Since debuting with its 2005 full-length album, “Naraba, Imi kara Kaiho Sareta Hibiki wa ‘Oto’ Sekai no Shinen wo Kataru,” Tokyo-based instrumental-rock group té has given its subsequent records (and track titles) similarly lengthy names. Former bassist Masahiro Watanabe was the man behind the gimmick, always making album titles 29 kanji characters long and song names 30 characters long. And while Watanabe parted ways with the group in 2010, té has kept his legacy alive with its latest effort, “Oto no Naka no ‘Keiren Teki’ na Bi wa, Kannen wo Koe Nikutai ni Otozureru Yasei no Senritsu” (which translates loosely as “The ‘Convulsion’-like Beauty in the Sound Transcends the Immaterial and Visits Upon the Body like a Wild Shudder.”)
Billed as an EP, the 53-minute-long offering includes three studio cuts and nine live selections. The title track starts with ambient sounds of bleeps, static and dripping water before a wave of blistering guitar chords burst from the speakers. Flirting with posthardcore early on, it builds into a beautiful, cinematic postrock landscape. Forging a more experimental path, the third song shifts between dark electronica mixed with math rock and uplifting waves of guitar-driven shimmering postrock.
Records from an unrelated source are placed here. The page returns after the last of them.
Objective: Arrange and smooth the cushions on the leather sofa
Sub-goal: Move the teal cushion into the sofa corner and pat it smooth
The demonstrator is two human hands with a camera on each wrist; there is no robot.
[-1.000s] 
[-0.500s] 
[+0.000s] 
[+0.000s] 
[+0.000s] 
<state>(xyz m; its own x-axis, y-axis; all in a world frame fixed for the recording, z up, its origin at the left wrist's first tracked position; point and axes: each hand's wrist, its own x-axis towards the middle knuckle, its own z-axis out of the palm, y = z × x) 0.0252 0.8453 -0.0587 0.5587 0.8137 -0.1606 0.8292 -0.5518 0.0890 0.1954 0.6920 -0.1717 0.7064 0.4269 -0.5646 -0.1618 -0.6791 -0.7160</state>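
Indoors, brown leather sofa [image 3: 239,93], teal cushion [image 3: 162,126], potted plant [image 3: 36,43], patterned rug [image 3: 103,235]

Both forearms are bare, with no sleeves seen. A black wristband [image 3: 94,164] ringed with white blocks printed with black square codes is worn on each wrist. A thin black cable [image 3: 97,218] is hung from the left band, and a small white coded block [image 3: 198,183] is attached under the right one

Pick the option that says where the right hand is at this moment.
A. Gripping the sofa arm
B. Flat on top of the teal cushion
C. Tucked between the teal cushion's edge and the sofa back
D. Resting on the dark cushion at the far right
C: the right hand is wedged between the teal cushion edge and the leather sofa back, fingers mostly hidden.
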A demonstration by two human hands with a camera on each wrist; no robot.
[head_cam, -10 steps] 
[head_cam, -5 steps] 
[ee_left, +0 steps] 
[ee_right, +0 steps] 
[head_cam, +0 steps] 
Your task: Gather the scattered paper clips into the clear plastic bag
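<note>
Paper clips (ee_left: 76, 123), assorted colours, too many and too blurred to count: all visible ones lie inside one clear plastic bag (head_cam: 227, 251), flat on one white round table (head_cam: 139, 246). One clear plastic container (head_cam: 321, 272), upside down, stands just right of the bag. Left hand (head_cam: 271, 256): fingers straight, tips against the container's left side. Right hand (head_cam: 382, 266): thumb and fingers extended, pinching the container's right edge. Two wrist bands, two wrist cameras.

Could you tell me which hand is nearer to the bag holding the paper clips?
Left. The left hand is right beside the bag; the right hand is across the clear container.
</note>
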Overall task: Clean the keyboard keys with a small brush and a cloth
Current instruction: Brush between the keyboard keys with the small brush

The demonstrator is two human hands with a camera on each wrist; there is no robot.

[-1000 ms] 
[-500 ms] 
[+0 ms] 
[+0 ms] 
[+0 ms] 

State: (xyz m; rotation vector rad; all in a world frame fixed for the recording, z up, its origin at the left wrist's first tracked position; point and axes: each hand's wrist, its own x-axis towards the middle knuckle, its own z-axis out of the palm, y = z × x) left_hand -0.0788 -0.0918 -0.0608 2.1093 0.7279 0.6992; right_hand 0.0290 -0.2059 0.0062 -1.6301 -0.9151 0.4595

While consistently strong on disc, té is much more powerful on stage. This makes the concert material a real treat for longtime fans. Captured last June at Tokyo’s Club Quattro, the fantastic set features high-energy cuts from each of the group’s four albums. Electronic noodling and cheers usher in the explosive live opener “Ningen wa Jiyuuna Mono Toshite Umare, Itaru Tokoro de ‘Kusari’ ni Tsunagarete Iku.” A mass clapalong by the audience and guitarist Hirotoshi Kuroda leading an “oi” chant make the tightly wound “Kotoba wo Mochiite Kanaderu Mono wa Sainou ni Arazu, Tada no Kioku ni ‘Su’ Ginu” even more dynamic and leaves little doubt why té is one of Japan’s top-tier instrumental acts.